On Jan 8, 2004, at 10:11 PM, [EMAIL PROTECTED] wrote:
Renaud, thank you very much for the prompt response.. A couple of follow-ups:
2) Does the test actually test for all three of the original bugs, CAN-2003-0545, CAN-2003-0543, and CAN-2003-0544 as well as the later from November CAN-2003-0851?
No, it checks for _none_ of these bugs (as it would be otherwise destructive).
Okay, I think I was confused because the ssltest.nasl has the following:
script_cve_id("CAN-2003-0543", "CAN-2003-0544", "CAN-2003-0545");
I understand the part about sending an "unsolicited" certificate, but I was misled somewhat by the CANs above.
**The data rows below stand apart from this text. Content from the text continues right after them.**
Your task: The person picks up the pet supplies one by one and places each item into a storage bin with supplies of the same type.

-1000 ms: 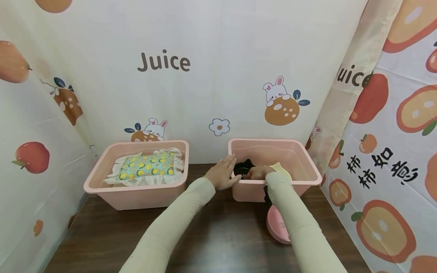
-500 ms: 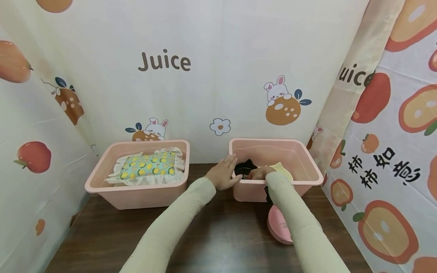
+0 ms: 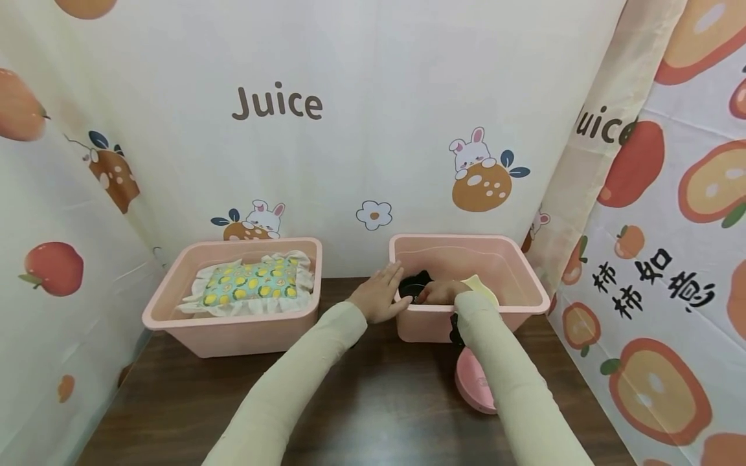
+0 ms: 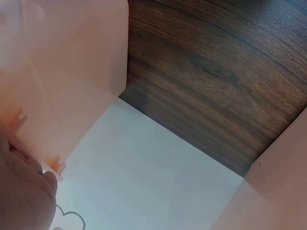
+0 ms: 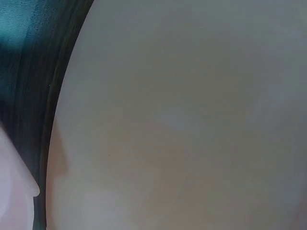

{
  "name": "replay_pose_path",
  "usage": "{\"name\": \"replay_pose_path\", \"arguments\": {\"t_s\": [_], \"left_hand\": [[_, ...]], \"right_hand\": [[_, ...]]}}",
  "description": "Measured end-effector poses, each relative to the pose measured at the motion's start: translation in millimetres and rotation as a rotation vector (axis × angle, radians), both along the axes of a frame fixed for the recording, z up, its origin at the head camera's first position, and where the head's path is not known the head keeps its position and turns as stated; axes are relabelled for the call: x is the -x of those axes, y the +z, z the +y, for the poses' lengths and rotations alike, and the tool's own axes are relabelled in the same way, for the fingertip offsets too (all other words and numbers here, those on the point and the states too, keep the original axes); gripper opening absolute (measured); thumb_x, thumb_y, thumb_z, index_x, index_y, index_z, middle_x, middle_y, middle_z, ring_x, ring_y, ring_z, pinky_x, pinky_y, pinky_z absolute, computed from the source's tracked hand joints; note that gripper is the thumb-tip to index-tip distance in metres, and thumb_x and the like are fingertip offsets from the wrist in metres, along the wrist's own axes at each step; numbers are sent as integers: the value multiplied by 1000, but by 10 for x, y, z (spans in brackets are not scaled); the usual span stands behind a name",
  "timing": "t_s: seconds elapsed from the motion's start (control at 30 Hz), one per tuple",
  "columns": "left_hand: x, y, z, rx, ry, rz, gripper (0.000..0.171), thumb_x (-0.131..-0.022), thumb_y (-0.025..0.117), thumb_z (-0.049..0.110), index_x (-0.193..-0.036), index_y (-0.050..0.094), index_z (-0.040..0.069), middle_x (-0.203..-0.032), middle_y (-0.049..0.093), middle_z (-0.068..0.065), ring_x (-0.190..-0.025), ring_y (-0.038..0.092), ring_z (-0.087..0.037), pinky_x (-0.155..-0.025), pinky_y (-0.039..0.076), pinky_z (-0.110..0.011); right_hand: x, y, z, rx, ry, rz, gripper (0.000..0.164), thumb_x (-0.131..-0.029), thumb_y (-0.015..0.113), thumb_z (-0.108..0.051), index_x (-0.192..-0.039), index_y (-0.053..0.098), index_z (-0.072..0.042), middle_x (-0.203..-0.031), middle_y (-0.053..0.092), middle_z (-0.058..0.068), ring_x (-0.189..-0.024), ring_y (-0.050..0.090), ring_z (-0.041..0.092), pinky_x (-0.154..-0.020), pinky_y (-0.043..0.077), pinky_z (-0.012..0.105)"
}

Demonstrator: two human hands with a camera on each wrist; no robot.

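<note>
My left hand lies with straight fingers over the near-left corner of the right pink bin, thumb along its front rim. Inside that bin, my right hand has curled fingers at the edge of a black cat-eared dish, pinching it. The dish's near part is hidden by the rim and the hand. Behind my right wrist shows a pale yellow dish with a pointed ear. In the left wrist view, the left hand touches the bin's edge. A pale curved surface fills the right wrist view.
A second pink bin stands at left, holding a small lemon-print pillow with white ruffles. Partly under my right forearm, a pink round dish sits on the dark wooden table. A printed curtain hangs right behind the bins.
The black dish has shifted slightly in the bin; its white print no longer shows and an inner curve does. My right hand moved a little left with it. The left hand stayed put.
</note>
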State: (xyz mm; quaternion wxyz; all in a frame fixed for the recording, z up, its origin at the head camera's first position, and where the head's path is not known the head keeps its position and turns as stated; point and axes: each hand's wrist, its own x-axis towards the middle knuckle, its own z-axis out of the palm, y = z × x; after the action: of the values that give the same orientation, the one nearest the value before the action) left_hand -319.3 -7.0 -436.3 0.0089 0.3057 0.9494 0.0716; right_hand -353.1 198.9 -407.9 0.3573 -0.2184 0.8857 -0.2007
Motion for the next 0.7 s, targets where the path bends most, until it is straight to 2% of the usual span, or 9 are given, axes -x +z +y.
{"name": "replay_pose_path", "arguments": {"t_s": [0.07,0.1,0.17,0.23,0.33,0.53,0.7], "left_hand": [[2,4,-4,-4,-2,-1,75,-99,26,56,-154,10,7,-162,5,-6,-148,6,-21,-119,14,-36],[3,4,-6,-4,-5,0,76,-99,26,56,-154,10,6,-162,5,-6,-148,6,-22,-119,14,-36],[3,6,-8,-7,-8,-1,76,-99,26,56,-154,10,6,-162,5,-7,-148,6,-22,-119,14,-36],[2,2,-9,-10,-10,1,76,-99,26,55,-154,10,6,-162,5,-7,-148,7,-22,-119,14,-37],[2,-12,-11,-20,-11,8,75,-99,26,55,-154,11,5,-161,8,-8,-148,8,-23,-118,15,-37],[11,-9,-6,-2,-6,8,75,-99,26,55,-154,13,5,-161,9,-9,-148,8,-22,-119,15,-38],[13,3,24,31,6,2,75,-99,25,56,-154,12,6,-162,6,-7,-148,6,-22,-118,15,-39]], "right_hand": [[199,-313,-33,-61,-41,62,42,-94,56,-26,-131,59,-6,-133,58,10,-122,51,24,-99,44,39],[258,-405,-32,-69,-68,76,41,-93,57,-24,-129,60,-5,-131,59,10,-120,52,25,-97,45,40],[346,-490,17,-43,-50,88,43,-93,59,-28,-129,60,-5,-131,59,10,-119,53,25,-95,45,41],[382,-499,68,15,-30,67,48,-91,61,-33,-130,60,-6,-131,58,10,-117,54,25,-94,46,41],[377,-490,76,72,-49,50,49,-89,64,-34,-130,61,-7,-133,57,9,-119,53,24,-95,46,41],[372,-517,63,236,-168,8,55,-90,65,-21,-136,49,5,-137,52,19,-124,51,33,-102,42,49],[349,-488,79,289,-165,131,54,-92,62,-21,-136,48,8,-138,51,22,-129,46,37,-104,40,49]]}}
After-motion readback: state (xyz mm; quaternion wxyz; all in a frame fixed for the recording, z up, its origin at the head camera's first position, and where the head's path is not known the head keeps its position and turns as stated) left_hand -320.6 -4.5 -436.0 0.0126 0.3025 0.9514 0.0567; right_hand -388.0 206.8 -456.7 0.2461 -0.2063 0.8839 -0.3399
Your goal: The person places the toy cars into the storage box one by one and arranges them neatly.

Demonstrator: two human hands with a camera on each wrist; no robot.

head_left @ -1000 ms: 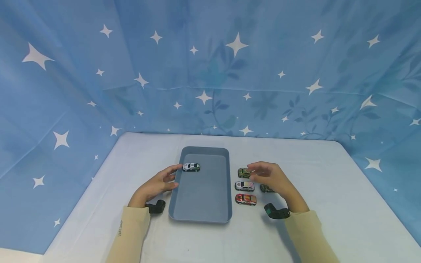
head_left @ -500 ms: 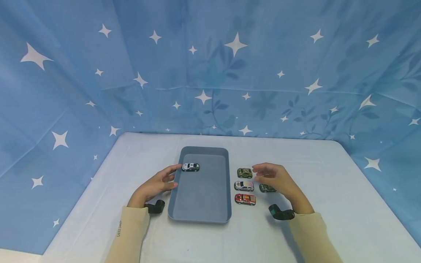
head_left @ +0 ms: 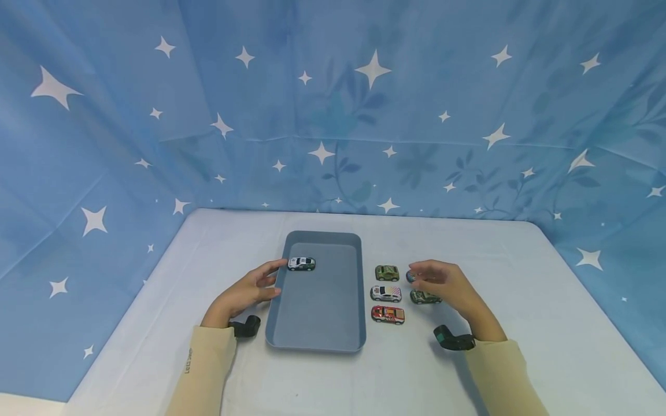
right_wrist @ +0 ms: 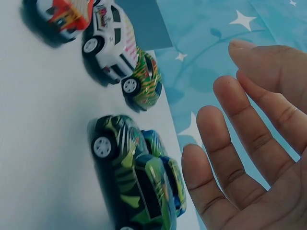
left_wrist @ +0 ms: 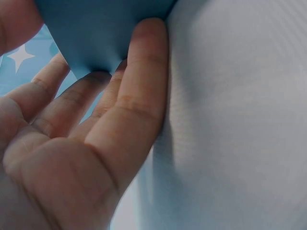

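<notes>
My left hand [head_left: 250,294] rests against the left side of a blue-grey tray [head_left: 317,348], fingers fairly straight. In the left wrist view, several fingertips touch the tray's outer wall [left_wrist: 96,33]. Inside the tray, a white and dark toy car [head_left: 302,264] sits near the index fingertip. My right hand [head_left: 439,280] hovers with slightly bent, spread fingers and nothing between them. Just under it are a dark green camouflage toy car [head_left: 425,297] and a bluish toy car [head_left: 410,277], mostly hidden by the fingers.
Left of the right hand, a green camouflage car [head_left: 387,273], a white patterned car [head_left: 386,293] and a red car [head_left: 388,315] stand in a column beside the tray. A white table [head_left: 322,384] bears everything. Behind it hangs a blue star-patterned curtain [head_left: 291,110].
My right hand has drawn right, away from the green camouflage car, which now shows fully. The bluish car has come into sight under the fingers. The left hand has stayed at the tray.
</notes>
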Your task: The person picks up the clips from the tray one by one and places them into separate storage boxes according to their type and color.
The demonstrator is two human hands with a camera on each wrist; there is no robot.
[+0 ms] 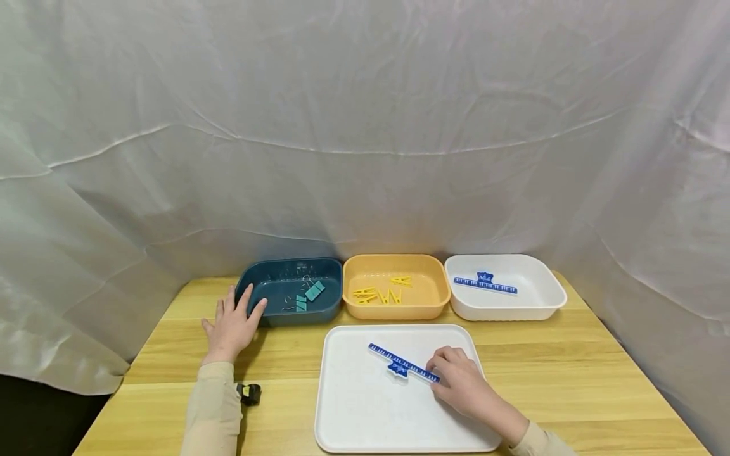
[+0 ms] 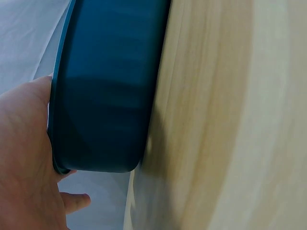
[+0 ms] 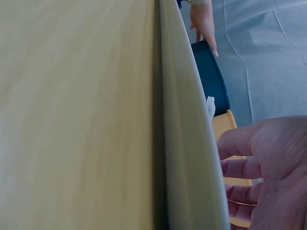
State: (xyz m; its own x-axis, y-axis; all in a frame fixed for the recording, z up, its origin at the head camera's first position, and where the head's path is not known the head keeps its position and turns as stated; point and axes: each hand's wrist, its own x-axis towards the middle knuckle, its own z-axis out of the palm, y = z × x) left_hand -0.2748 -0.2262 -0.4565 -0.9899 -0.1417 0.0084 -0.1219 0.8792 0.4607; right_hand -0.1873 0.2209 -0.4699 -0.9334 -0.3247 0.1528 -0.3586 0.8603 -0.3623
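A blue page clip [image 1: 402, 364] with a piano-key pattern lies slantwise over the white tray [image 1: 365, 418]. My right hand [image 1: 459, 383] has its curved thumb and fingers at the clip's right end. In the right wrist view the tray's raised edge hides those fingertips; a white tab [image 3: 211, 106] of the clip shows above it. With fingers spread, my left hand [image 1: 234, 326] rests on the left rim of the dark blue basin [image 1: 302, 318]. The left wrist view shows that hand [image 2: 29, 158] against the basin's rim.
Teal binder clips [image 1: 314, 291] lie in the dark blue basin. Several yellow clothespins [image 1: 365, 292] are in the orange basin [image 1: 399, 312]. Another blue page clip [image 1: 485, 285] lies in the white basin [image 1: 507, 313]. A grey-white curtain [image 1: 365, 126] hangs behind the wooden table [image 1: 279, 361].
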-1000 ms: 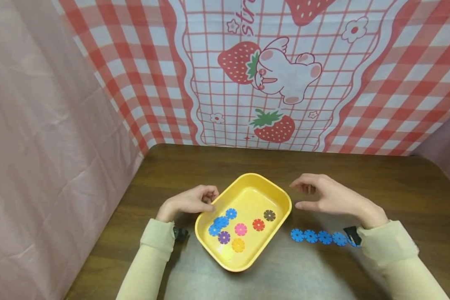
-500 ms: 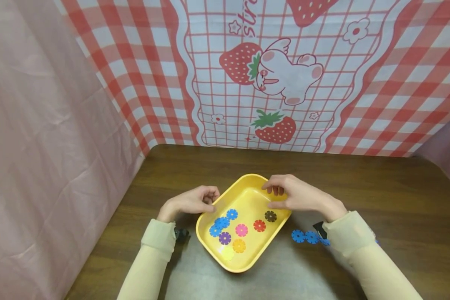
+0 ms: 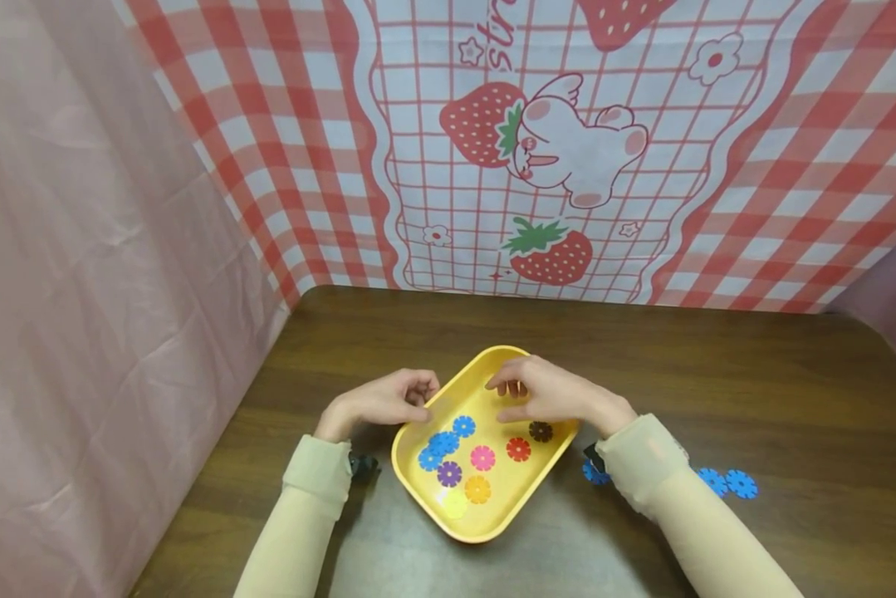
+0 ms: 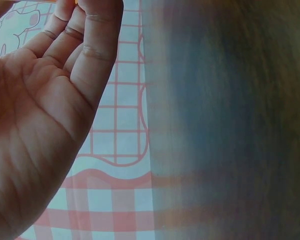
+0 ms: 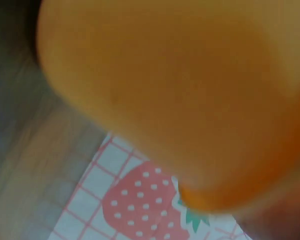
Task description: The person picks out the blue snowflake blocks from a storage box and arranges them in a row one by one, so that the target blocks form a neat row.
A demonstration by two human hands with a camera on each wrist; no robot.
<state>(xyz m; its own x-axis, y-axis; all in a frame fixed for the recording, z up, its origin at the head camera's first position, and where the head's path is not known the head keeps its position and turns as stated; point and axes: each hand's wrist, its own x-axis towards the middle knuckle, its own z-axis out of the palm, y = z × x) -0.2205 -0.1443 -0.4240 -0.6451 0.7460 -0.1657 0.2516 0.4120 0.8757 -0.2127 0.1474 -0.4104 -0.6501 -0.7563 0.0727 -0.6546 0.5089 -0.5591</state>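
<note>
A yellow tray [image 3: 468,400] lies slantwise on the table, holding notched plastic discs. Blue discs [image 3: 443,442] overlap at its left side; a purple disc [image 3: 449,474], pink disc [image 3: 482,458], red disc [image 3: 518,449], dark brown disc [image 3: 541,431], orange disc [image 3: 477,490] and yellow disc [image 3: 455,503] are spread beside them. My left hand [image 3: 380,402] pinches the tray's left rim, thumb on the inner side. Above the tray's far right part hovers my right hand [image 3: 555,394], fingers loosely bent and apart from the thumb, with nothing visible between them.
To the right of the tray, a row of blue discs [image 3: 741,483] lies on the wooden table [image 3: 717,374], partly hidden by my right forearm. A red-and-white strawberry cloth [image 3: 448,274] hangs behind the table. A pale pink curtain [image 3: 119,291] hangs at the left.
My right hand has moved left from beside the tray to over it. Its forearm now covers the middle of the blue disc row. The left hand and the tray stay in place.
</note>
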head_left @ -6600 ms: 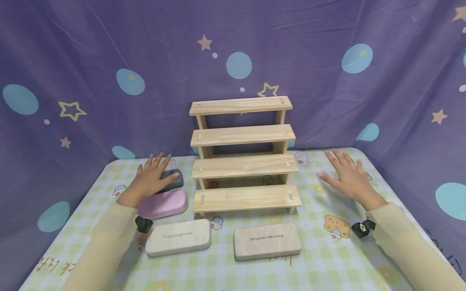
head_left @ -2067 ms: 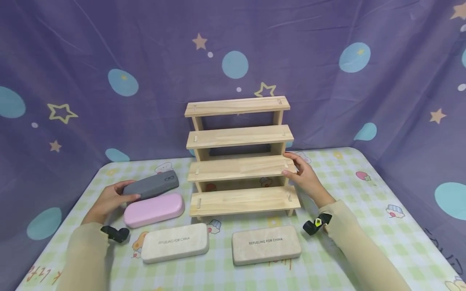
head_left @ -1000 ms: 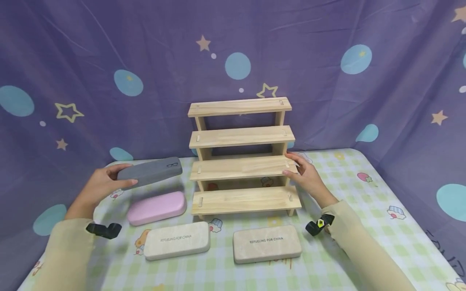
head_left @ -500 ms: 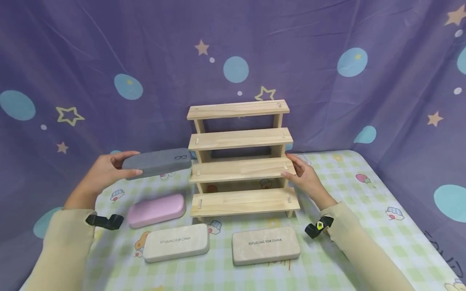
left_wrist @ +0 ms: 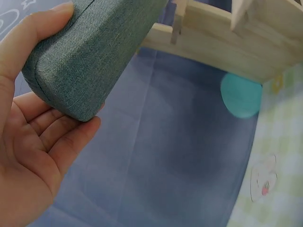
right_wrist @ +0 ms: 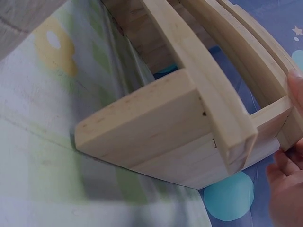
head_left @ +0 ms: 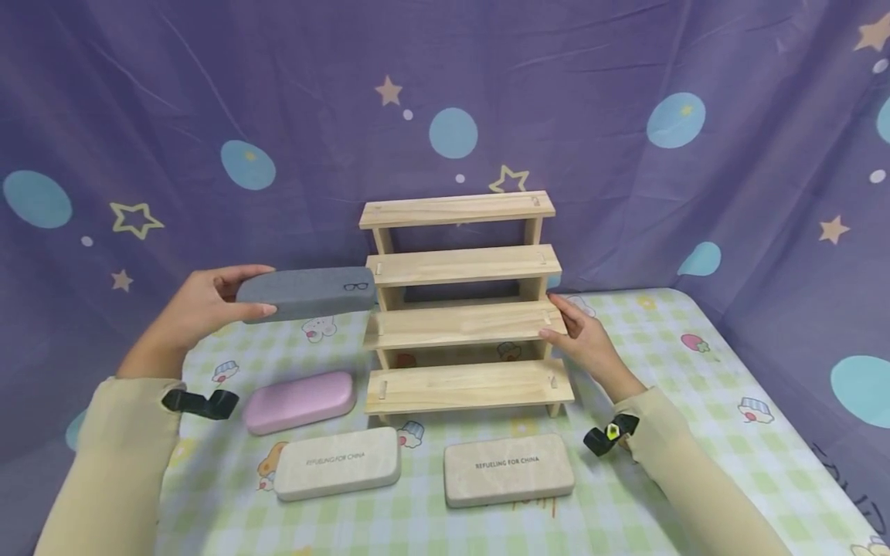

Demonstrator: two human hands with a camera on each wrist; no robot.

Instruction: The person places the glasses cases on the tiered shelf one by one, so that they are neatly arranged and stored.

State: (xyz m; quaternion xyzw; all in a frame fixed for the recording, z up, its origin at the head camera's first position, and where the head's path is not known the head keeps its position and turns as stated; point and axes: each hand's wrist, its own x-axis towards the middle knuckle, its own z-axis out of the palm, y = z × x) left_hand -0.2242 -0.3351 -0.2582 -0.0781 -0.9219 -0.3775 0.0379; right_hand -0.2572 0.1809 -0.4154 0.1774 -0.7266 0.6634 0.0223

If it accepts an unsolicited certificated, then it implies that the remote
OpenSSL is not patched.
However, you are correct in your reasoning - if a server forces the use
of a certificate, this will probably be a false negatives. I'll ask John if
he can do something intrusive to clear that up.
You'd need to do "SSL fingerprinting" - send on-the-edge SSL requests (on the edge protocol-wise), and look at how the remote SSL stack responds
I am guessing that you are not aware of anything that does this already?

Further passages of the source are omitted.